Let's just say that if we are not using lots of equations, we are really not dealing with stats in detail. So the OP in this thread is akin to using an axe, not a scalpel. But we should remember that the original definition of "hacker" is "one who builds furniture with an axe". So in the right hands, hands with lots of skill, an axe can do some pretty fine things.
If anyone is actually thinking of using linear regression for non-linear data, or time series, or anything like that, they should first do a search on
problems using linear regression for TOPIC. This will easily pull up relevant mathematical treatments, problems with using linear regression for the topic, how to fix some of those problems, and how some of those problem fixes create other problems, and perhaps even how some problems cannot be fixed. Anyone with some math skills can do this, and copy and paste the reasoning. The statistical reasoning. For the general case.
However, you will note that I specified a very specific case. A case that relies on methodological control. And if you do the search above, you are very unlikely to find anything that addresses methods as they affect testing a hypothesis. If you know math very well, but know little about research in the social sciences, you are unlikely to think of how methods and statistics interact in the testing of hypotheses in the social sciences.
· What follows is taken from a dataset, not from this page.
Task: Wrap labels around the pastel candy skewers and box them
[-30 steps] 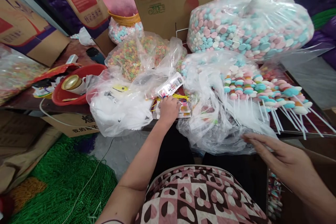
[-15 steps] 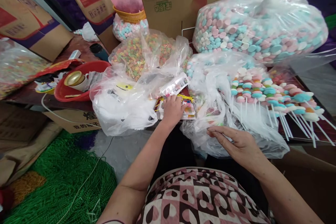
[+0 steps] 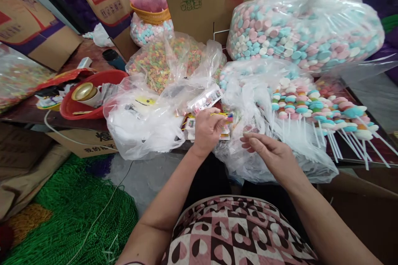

Further, if you are unaware that explaining 30-40% of the variance of a dependent variable is likely to be considered a STRONG test of the theory being tested, and has a good chance of extending the level of prediction in the field (depending on area), then you might not have appropriate standards in place to judge the quality of such a model as it speaks to the field of knowledge the researcher inhabits.
In non-technical terms:
Theory: what we think is the case.
Methods: how we gather data and set it up to test the case
Statistics: how we decide what we can say, and to what degree of accuracy, about the case.
Problems with statistical estimation are methodological problems to the extent that they interfere with our ability to test the case.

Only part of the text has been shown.